Segment Start: SOURCE INFORMATION

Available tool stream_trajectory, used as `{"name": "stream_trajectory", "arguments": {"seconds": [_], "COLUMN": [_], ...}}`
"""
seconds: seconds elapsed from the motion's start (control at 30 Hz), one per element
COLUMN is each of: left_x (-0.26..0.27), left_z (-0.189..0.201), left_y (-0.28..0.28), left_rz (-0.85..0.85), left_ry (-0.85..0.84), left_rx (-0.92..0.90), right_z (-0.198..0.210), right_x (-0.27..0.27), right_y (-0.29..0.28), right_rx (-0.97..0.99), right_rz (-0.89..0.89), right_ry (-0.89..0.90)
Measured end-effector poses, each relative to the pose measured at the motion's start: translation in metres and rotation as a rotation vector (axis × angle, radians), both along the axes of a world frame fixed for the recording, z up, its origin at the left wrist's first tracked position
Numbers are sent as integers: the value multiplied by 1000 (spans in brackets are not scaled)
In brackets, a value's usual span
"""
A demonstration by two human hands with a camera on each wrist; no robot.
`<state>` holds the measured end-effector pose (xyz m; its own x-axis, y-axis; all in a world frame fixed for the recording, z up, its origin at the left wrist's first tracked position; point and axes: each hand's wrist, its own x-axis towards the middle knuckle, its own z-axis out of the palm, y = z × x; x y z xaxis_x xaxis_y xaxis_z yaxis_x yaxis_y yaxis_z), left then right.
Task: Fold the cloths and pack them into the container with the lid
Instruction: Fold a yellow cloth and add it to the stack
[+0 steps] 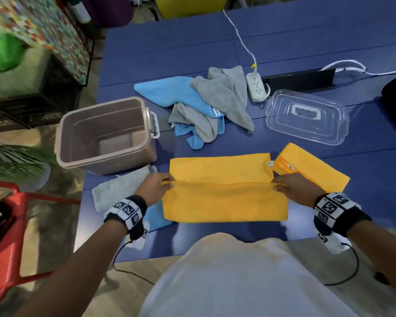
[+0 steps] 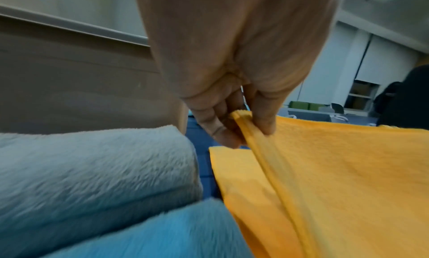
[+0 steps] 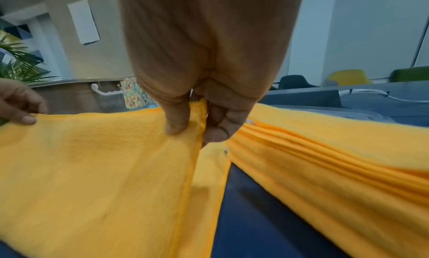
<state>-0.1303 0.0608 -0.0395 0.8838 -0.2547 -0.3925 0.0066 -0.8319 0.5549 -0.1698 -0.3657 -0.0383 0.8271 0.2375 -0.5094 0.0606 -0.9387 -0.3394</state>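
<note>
A yellow cloth [image 1: 224,188] lies spread near the front edge of the blue table [image 1: 169,49]. My left hand [image 1: 157,185] pinches the left end of its raised edge [image 2: 246,126]. My right hand [image 1: 288,186] pinches the right end [image 3: 197,118]. The near half is lifted over the far half. A folded yellow cloth [image 1: 311,165] lies just right of it. The beige container [image 1: 105,133] stands open and empty at the left. Its clear lid [image 1: 306,116] lies at the right. Crumpled blue and grey cloths [image 1: 204,101] are heaped behind.
A folded grey cloth [image 1: 121,186] and a blue cloth [image 1: 156,216] lie under my left wrist. A white power strip [image 1: 256,86] with its cable and a black box [image 1: 302,80] sit at the back. A red chair [image 1: 9,229] stands left of the table.
</note>
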Motion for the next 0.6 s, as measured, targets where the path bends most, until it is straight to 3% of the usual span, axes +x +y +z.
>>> {"name": "stream_trajectory", "arguments": {"seconds": [0.13,0.33,0.5,0.6], "left_x": [46,90,102,107], "left_z": [-10,-39,-57,-60], "left_y": [-16,-25,-26,-27], "left_rz": [55,-25,-132,-193], "left_ry": [-77,-63,-28,9], "left_rx": [90,239,301,347], "right_z": [4,0,-5,-13], "right_x": [29,61,87,109], "right_y": [14,25,38,50], "right_rx": [-5,-110,-409,-536], "right_rz": [-25,-12,169,239], "right_ry": [-96,-30,-178,-128]}}
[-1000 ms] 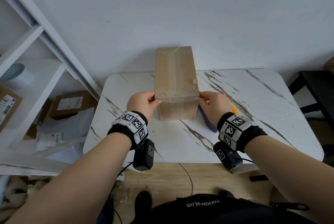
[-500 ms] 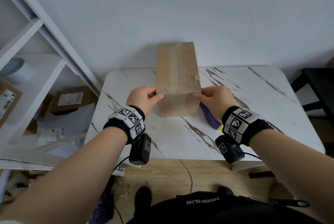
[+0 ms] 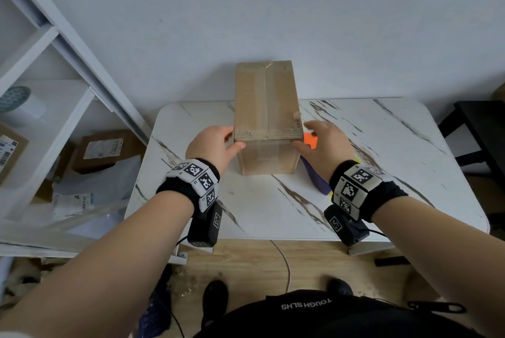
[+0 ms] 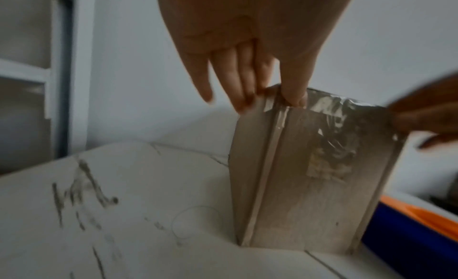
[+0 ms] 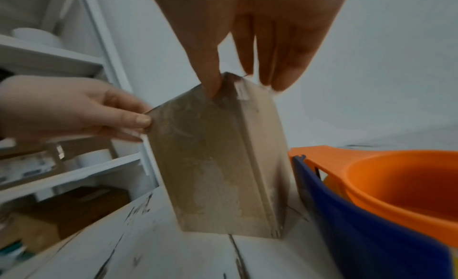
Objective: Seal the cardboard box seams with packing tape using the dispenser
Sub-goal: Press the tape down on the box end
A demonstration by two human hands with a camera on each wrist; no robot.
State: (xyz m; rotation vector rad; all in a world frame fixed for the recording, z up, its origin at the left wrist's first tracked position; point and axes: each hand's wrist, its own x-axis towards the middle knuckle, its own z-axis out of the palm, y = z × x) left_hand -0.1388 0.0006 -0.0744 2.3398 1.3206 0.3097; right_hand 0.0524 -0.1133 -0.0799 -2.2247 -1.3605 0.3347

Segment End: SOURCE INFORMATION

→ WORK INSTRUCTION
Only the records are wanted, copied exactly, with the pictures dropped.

→ RESPONSE TO THIS EXERCISE
Available tool stream_trajectory, used as `{"name": "stream_trajectory", "arguments": {"seconds": [_], "COLUMN": [_], ...}}`
"""
seconds: seconds elapsed from the motion's start (control at 30 Hz), one per element
COLUMN is each of: left_x (-0.26..0.27), left_z (-0.189..0.201), left_y (-0.28..0.28), left_rz (-0.85..0.85), left_ry (-0.85..0.84), left_rx (-0.92..0.90), right_z (-0.198..0.210), right_x (-0.27..0.27), right_y (-0.29..0.28), right_rx (-0.97..0.99), right_rz (-0.89..0.89), right_ry (-0.89..0.90)
Measured end-effector poses, each relative to the pose measured at the motion's start: translation in metres and rotation as a rotation vector (axis × angle, radians), both along the axes of a world frame fixed for the recording, z up, its origin at the left wrist's first tracked position
Numbers are sent as integers: the value multiplied by 1000 (spans in brackets are not scaled)
In brackets, a value's usual span
"""
A demonstration by two human hands with a camera on each wrist; no robot.
`<state>` holds the measured end-effector pose (xyz m; its own x-axis, y-axis; all in a world frame fixed for the recording, z up, its origin at the left wrist's first tracked position; point and axes: each hand's wrist, its own x-axis towards the middle knuckle, its own z-axis out of the palm, y = z × x; x y z xaxis_x xaxis_y xaxis_z yaxis_x yaxis_y yaxis_z), left then right.
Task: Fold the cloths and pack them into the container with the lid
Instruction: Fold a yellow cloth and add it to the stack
[+0 steps] 
[+0 steps] 
[+0 steps] 
<state>-0.1303 0.0608 -0.0395 0.8838 -0.2547 -0.3925 0.0066 -0.8319 0.5549 -0.1698 -0.3657 -0.0383 0.8271 0.2375 -0.5094 0.0606 -0.9387 -0.3394</state>
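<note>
A yellow cloth [image 1: 224,188] lies spread near the front edge of the blue table [image 1: 169,49]. My left hand [image 1: 157,185] pinches the left end of its raised edge [image 2: 246,126]. My right hand [image 1: 288,186] pinches the right end [image 3: 197,118]. The near half is lifted over the far half. A folded yellow cloth [image 1: 311,165] lies just right of it. The beige container [image 1: 105,133] stands open and empty at the left. Its clear lid [image 1: 306,116] lies at the right. Crumpled blue and grey cloths [image 1: 204,101] are heaped behind.
A folded grey cloth [image 1: 121,186] and a blue cloth [image 1: 156,216] lie under my left wrist. A white power strip [image 1: 256,86] with its cable and a black box [image 1: 302,80] sit at the back. A red chair [image 1: 9,229] stands left of the table.
</note>
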Motion for the next 0.6 s, as measured, targets where the path bends most, until it is straight to 3% of the usual span, axes +x +y +z.
>>> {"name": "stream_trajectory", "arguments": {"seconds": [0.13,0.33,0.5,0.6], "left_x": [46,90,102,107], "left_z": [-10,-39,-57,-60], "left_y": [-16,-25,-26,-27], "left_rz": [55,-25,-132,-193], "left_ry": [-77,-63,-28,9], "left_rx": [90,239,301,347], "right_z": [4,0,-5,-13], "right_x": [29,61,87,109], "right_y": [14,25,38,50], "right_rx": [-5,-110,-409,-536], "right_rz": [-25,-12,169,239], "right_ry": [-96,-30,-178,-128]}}
[-1000 ms] 
[-500 ms] 
[+0 ms] 
[+0 ms] 
[+0 ms] 
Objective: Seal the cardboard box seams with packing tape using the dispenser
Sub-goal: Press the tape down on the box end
A demonstration by two human hands with a camera on each wrist; no robot.
State: (xyz m; rotation vector rad; all in a world frame fixed for the recording, z up, its origin at the left wrist's first tracked position; point and axes: each hand's wrist, its own x-axis towards the middle knuckle, its own z-axis out of the palm, y = z × x) left_hand -0.1388 0.0006 -0.0744 2.3398 1.3206 0.3097; right_hand 0.0524 -0.1133 -0.0799 -2.2247 -1.3605 0.3347

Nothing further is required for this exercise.